2. "If my people shall sow filthiness they shall reap the chaff thereof and the effect thereof is poison" (verse 30).

3. "If my people shall sow filthiness they shall reap the east wind which bringeth immediate destruction" (verse 31).

These passages are not found in any of the scriptures presently available to us. The closest parallel is Hosea 8:7: "For they have sown the wind, and they shall reap the whirlwind." We might guess that Hosea relied on the same scripture that Limhi did, although what that source might be remains unknown. We are told that the biblical records were "not so many" as the brass plates of Laban (1 Nephi 13:23), so we should not be surprised that we cannot find these quotations in the Bible ("Limhi in the Library," FARMS Journal of Book of Mormon Studies, volume 1, number 1 [Fall 1992], 63).

Previously in verses 27 and 28, Limhi quoted from the prophet Abinadi. It seems possible that in verses 29 through 31, he is still quoting the words of Abinadi. Perhaps Abinadi simply found these metaphorical concepts on the plates of brass.

29 For behold, the Lord hath said: I will not succor my people in the day of their transgression; but I will hedge up their ways that they prosper not; and their doings shall be as a stumbling block before them.

verse 29 To "succor" means to help or nourish. To "hedge up their ways" means to obstruct or block their path (with a hedge) or impede their progress (Hosea 2:6; Ether 9:33; D&C 122:7).

30 And again, he saith: If my people shall sow filthiness they shall reap the chaff thereof in the whirlwind; and the effect thereof is poison.

verse 30 Here is a reference to the principle of the so-called "law of the harvest" which, simply stated, is that men are accountable for all of their acts, both spiritual and temporal. Alma the younger will later refer to this principle as the "law of restoration" in giving counsel to his son Corianton (see the introductory commentary for Alma 41). This law holds that man will be judged by his works and the intentions of his heart. If a man's works and the desires of his heart in this life are good, then in the judgment the man will be restored to that which is good. If his works and desires are evil, then in that last day, evil will be restored to him.

"they shall reap the chaff thereof in the whirlwind" Another well-know scriptural verse contains the idea of the whirlwind's being associated with Satanic influences (see Helaman 5:12).

31 And again he saith: If my people shall sow filthiness they shall reap the east wind, which bringeth immediate destruction.
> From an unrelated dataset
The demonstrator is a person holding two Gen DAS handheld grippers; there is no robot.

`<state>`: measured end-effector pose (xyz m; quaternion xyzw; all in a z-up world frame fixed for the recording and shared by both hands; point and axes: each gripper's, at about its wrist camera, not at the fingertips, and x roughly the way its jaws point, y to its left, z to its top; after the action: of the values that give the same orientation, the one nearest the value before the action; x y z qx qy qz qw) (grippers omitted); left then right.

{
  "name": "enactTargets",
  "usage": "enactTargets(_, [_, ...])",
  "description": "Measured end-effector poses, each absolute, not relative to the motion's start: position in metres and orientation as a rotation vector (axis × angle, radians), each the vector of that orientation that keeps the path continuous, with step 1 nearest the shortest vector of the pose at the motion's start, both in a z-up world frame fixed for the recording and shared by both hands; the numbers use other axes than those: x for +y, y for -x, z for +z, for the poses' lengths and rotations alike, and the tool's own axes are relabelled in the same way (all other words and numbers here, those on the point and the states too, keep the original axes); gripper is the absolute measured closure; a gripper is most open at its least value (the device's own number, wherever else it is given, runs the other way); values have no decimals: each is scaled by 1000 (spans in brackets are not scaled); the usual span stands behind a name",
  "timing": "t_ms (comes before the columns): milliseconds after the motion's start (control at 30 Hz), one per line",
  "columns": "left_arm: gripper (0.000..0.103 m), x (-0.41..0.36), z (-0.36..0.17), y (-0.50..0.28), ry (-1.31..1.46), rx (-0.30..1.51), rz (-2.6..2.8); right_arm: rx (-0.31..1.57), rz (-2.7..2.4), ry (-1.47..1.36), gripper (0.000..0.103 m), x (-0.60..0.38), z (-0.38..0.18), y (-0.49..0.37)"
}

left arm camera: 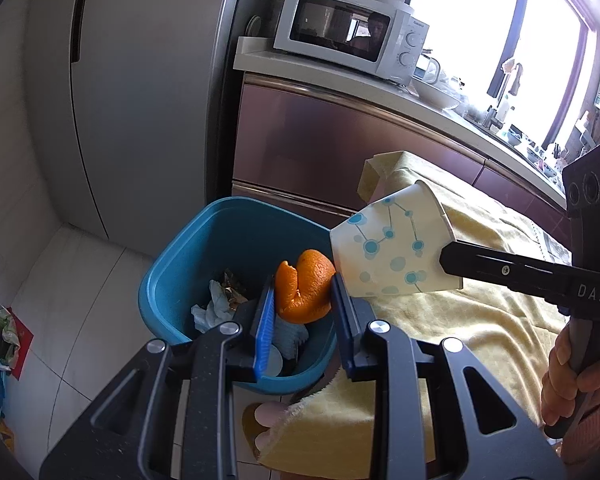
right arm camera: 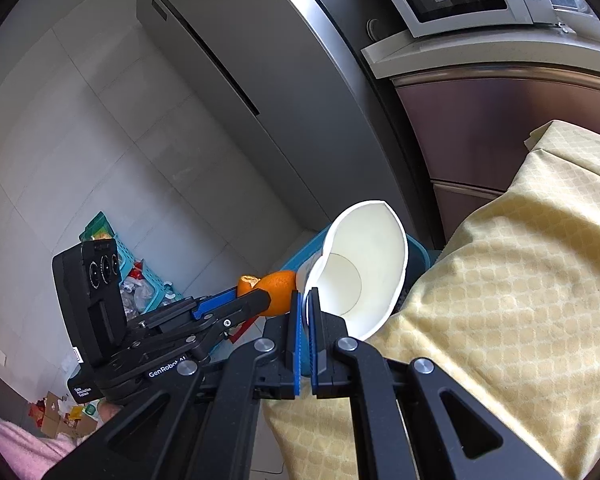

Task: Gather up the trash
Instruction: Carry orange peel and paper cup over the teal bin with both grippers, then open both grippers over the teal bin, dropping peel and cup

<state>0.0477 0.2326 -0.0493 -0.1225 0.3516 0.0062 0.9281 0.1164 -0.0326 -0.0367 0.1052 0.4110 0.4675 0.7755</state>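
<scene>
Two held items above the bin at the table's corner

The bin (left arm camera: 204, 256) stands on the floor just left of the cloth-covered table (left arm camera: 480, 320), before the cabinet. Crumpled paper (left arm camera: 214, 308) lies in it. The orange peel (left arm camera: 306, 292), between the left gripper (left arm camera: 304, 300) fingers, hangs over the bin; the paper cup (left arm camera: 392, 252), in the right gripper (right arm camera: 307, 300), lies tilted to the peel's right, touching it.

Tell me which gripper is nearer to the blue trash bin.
Left. The left gripper, clamped on the orange peel, hangs right above the blue trash bin opening. The right gripper, pinching the paper cup, sits beside the bin over the yellow cloth's edge.
</scene>
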Motion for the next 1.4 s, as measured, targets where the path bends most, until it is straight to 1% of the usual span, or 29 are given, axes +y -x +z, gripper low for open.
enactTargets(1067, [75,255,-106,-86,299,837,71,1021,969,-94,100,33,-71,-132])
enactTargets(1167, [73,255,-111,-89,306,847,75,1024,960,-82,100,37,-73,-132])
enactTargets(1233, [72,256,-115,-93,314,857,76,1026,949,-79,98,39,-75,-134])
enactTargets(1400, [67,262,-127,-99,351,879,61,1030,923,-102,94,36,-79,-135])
verse 31 The "east wind" is a biblical concept that had its origins in Palestine. The term is used on one additional occasion in the Book of Mormon (see Mosiah 12:6). In Israel the prevailing winds are west winds that come off the Mediterranean. They are cooling and refreshing. When the winds change, however, and blow from the east off the desert, there is great heat, blown sand, and even pestilence in the form of plagues of grasshoppers and other insects. Thus, the east wind metaphorically represents the judgment and destruction from God (Genesis 41:23; Ezekiel 19:12; Hosea 13:15; Jonah 4:8).

It is interesting that we have a man in 120 BC in the western hemisphere using the concept of the "east wind." How might we explain this? The first person or speaker in this verse is Limhi. As mentioned above, the concept of the "east wind" may have originated in the plates of brass. Or, perhaps Limhi was actually referring to the weather patterns in his own land. In Mesoamerica there were certainly destructive "east winds"-hurricanes that came in from the east. Thus the concept of destructive "east winds" might also have been a valid one among the people of Limhi.

32 And now, behold, the promise of the Lord is fulfilled, and ye are smitten and afflicted.

33 But if ye will turn to the Lord with full purpose of heart, and put your trust in him, and serve him with all diligence of mind, if ye do this, he will, according to his own will and pleasure, deliver you out of bondage.

verse 33 "with full purpose of heart" This expression is found exclusively in the Book of Mormon and in the Doctrine and Covenants (D&C 17:1; D&C 18:27-28). Its meaning is evident. In contrast we often use the expression "halfhearted."